WHAT YOU WILL DO>
Once every line holding "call" in the listing below has been found, give their number and nothing more.

+--

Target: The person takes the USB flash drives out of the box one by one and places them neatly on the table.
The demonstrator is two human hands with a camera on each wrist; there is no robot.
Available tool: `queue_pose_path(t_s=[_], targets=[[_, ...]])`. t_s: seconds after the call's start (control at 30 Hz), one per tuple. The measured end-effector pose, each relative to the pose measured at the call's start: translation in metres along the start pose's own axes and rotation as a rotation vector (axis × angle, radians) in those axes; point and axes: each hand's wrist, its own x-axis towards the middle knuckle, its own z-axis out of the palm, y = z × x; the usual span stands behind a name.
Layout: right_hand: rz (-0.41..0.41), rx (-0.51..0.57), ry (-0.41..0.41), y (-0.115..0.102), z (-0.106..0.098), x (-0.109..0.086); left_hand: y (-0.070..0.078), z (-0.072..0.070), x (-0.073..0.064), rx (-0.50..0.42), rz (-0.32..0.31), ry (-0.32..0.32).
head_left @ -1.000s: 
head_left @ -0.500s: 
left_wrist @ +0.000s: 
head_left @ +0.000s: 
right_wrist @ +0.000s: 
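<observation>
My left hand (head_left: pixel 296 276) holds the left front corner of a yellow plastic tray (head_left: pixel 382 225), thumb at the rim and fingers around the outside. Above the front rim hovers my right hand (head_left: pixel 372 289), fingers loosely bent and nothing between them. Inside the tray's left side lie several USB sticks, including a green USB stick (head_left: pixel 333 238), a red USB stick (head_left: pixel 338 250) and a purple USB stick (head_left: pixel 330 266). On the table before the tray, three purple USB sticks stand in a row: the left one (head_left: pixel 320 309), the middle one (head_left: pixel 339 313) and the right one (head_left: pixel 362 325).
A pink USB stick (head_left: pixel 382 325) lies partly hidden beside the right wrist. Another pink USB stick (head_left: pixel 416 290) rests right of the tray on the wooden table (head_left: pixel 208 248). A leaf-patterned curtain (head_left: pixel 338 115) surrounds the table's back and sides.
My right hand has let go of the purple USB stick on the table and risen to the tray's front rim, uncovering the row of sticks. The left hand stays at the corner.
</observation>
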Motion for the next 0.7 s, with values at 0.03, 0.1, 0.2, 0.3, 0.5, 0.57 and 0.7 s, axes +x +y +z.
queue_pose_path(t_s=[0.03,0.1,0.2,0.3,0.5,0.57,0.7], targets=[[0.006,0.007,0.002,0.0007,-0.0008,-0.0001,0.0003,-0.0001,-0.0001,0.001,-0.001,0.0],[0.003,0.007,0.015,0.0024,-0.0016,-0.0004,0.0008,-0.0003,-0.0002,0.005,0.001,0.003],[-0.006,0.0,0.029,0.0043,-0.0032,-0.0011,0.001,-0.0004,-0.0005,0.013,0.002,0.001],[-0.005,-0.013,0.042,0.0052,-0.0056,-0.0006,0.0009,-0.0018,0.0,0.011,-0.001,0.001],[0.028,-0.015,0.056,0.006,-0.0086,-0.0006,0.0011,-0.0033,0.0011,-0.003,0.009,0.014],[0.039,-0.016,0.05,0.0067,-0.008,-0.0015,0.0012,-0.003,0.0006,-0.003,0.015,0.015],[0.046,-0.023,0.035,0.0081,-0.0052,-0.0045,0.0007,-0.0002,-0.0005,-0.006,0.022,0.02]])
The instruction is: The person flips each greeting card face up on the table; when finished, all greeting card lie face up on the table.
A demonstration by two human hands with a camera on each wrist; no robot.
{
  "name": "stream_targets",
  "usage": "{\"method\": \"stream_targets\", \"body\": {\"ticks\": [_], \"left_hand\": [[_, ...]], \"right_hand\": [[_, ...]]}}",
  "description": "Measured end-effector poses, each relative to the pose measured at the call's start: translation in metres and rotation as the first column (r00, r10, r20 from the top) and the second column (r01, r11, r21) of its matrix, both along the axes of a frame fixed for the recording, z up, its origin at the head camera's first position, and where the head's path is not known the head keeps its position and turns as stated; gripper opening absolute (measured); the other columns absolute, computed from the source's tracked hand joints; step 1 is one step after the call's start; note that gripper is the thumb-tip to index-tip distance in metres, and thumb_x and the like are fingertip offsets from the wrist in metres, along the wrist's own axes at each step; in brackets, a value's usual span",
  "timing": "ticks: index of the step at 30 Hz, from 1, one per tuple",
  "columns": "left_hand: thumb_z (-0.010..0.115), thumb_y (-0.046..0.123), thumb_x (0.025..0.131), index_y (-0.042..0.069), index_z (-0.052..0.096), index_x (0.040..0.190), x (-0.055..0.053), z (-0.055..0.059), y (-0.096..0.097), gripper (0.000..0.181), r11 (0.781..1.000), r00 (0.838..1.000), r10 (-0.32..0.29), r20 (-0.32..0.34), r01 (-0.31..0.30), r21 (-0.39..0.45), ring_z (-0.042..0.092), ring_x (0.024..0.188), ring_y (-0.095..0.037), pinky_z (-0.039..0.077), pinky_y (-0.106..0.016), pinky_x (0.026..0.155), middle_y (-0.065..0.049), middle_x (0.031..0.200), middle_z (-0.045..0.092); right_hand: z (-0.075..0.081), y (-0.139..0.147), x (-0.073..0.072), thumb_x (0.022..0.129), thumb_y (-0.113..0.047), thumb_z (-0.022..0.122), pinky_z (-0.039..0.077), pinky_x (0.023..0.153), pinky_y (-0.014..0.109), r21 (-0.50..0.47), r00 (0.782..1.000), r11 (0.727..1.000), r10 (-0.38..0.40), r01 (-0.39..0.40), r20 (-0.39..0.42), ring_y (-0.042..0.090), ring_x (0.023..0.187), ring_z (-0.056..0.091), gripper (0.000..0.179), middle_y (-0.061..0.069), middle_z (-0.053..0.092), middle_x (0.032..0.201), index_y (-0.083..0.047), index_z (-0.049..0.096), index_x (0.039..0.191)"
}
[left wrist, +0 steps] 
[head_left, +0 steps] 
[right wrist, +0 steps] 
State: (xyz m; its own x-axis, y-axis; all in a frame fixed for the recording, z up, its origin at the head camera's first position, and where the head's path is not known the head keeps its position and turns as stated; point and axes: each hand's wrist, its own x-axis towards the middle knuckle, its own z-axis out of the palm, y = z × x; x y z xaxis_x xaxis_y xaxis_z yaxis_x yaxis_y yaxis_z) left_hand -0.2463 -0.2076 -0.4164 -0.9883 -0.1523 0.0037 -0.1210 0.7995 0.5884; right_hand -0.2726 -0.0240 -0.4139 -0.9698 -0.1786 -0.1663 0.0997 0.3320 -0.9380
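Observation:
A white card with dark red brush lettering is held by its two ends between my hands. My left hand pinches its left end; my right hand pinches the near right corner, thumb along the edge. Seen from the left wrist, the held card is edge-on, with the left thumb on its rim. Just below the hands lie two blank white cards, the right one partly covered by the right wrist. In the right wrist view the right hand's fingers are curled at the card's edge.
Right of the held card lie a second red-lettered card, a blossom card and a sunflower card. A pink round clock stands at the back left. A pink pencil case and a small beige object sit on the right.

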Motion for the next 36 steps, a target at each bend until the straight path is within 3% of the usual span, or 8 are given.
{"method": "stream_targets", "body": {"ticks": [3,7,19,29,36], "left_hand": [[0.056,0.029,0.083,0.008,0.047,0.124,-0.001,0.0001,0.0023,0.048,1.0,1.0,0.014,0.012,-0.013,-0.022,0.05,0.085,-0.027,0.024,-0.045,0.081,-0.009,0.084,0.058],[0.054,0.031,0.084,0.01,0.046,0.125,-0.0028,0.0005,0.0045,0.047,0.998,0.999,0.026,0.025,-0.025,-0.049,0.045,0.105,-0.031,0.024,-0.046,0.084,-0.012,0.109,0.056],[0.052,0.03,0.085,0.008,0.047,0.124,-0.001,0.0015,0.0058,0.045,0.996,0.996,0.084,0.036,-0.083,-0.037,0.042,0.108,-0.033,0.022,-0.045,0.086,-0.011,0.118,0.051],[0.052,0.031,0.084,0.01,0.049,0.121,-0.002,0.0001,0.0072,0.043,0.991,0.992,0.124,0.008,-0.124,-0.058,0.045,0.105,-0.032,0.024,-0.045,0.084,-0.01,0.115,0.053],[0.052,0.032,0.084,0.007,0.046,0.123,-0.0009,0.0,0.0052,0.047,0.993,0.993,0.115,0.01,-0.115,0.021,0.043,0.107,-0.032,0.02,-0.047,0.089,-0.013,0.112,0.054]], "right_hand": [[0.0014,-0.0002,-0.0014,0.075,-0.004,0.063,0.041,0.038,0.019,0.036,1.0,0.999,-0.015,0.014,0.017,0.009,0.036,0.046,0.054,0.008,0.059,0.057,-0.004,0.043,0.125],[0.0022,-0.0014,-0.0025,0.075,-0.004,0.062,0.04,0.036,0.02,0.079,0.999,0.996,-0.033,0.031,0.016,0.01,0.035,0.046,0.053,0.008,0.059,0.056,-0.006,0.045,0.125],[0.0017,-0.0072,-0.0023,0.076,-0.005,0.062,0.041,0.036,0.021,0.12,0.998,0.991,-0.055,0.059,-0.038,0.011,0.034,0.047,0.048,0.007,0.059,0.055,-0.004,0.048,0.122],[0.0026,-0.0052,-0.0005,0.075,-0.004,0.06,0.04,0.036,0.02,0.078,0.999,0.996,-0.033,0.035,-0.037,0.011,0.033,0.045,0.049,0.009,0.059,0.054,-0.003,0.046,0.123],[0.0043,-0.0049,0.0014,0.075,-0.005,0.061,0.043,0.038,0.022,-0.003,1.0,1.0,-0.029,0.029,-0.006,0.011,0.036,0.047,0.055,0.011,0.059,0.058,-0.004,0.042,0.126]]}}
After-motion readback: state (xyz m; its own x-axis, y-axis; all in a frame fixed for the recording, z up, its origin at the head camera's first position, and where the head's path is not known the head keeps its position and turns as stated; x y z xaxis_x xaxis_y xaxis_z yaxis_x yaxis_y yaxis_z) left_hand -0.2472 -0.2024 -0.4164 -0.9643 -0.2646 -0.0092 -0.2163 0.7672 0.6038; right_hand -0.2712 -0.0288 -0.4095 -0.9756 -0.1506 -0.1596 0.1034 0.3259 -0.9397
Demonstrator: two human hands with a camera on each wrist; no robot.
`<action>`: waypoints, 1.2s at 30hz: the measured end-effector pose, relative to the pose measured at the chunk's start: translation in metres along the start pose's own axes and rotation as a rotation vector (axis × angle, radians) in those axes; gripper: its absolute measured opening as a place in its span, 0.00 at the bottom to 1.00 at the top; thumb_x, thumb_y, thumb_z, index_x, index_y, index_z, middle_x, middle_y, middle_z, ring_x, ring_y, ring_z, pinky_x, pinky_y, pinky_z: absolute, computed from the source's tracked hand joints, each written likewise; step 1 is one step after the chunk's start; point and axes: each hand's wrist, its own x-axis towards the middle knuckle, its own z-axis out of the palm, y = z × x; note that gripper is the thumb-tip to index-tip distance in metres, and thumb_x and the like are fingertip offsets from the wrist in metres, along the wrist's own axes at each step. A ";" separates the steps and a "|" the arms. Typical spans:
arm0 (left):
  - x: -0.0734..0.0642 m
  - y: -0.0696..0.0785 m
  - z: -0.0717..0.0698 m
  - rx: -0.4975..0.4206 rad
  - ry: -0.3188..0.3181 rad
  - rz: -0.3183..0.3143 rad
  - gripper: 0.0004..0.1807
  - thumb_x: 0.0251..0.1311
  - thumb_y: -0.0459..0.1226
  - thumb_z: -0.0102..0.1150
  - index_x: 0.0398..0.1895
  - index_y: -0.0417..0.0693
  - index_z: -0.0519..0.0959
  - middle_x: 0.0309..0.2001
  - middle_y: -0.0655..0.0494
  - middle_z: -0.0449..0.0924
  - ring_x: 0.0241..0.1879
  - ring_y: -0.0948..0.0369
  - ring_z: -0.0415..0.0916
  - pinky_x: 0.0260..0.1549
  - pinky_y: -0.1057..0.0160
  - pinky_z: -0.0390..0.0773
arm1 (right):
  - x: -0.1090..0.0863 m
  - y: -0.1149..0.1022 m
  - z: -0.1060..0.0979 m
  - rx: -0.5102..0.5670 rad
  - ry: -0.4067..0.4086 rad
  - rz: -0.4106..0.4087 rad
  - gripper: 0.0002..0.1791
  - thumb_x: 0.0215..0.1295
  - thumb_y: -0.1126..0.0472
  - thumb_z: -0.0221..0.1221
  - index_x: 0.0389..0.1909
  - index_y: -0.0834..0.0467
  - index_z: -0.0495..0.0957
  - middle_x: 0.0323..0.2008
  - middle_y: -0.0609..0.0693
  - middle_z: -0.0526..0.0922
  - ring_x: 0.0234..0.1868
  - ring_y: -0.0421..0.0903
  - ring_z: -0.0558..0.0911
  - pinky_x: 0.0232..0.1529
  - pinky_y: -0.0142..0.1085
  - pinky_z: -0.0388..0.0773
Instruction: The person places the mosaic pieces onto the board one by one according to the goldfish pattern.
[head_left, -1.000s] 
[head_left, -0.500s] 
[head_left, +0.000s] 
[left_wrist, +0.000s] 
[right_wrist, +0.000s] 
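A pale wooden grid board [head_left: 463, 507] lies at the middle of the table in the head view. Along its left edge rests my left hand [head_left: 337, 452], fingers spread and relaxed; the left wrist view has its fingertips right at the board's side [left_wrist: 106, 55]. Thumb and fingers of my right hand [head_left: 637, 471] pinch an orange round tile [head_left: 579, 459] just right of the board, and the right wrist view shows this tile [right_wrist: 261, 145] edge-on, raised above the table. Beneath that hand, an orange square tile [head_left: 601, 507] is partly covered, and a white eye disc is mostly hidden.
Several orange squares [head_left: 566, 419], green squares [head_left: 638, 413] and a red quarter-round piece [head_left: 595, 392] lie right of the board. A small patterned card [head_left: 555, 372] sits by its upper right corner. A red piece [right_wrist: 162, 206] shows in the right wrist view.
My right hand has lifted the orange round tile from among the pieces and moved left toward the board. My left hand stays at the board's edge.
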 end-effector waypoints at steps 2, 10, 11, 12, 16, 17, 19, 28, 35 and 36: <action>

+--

RESULT FOR THIS EXERCISE>
2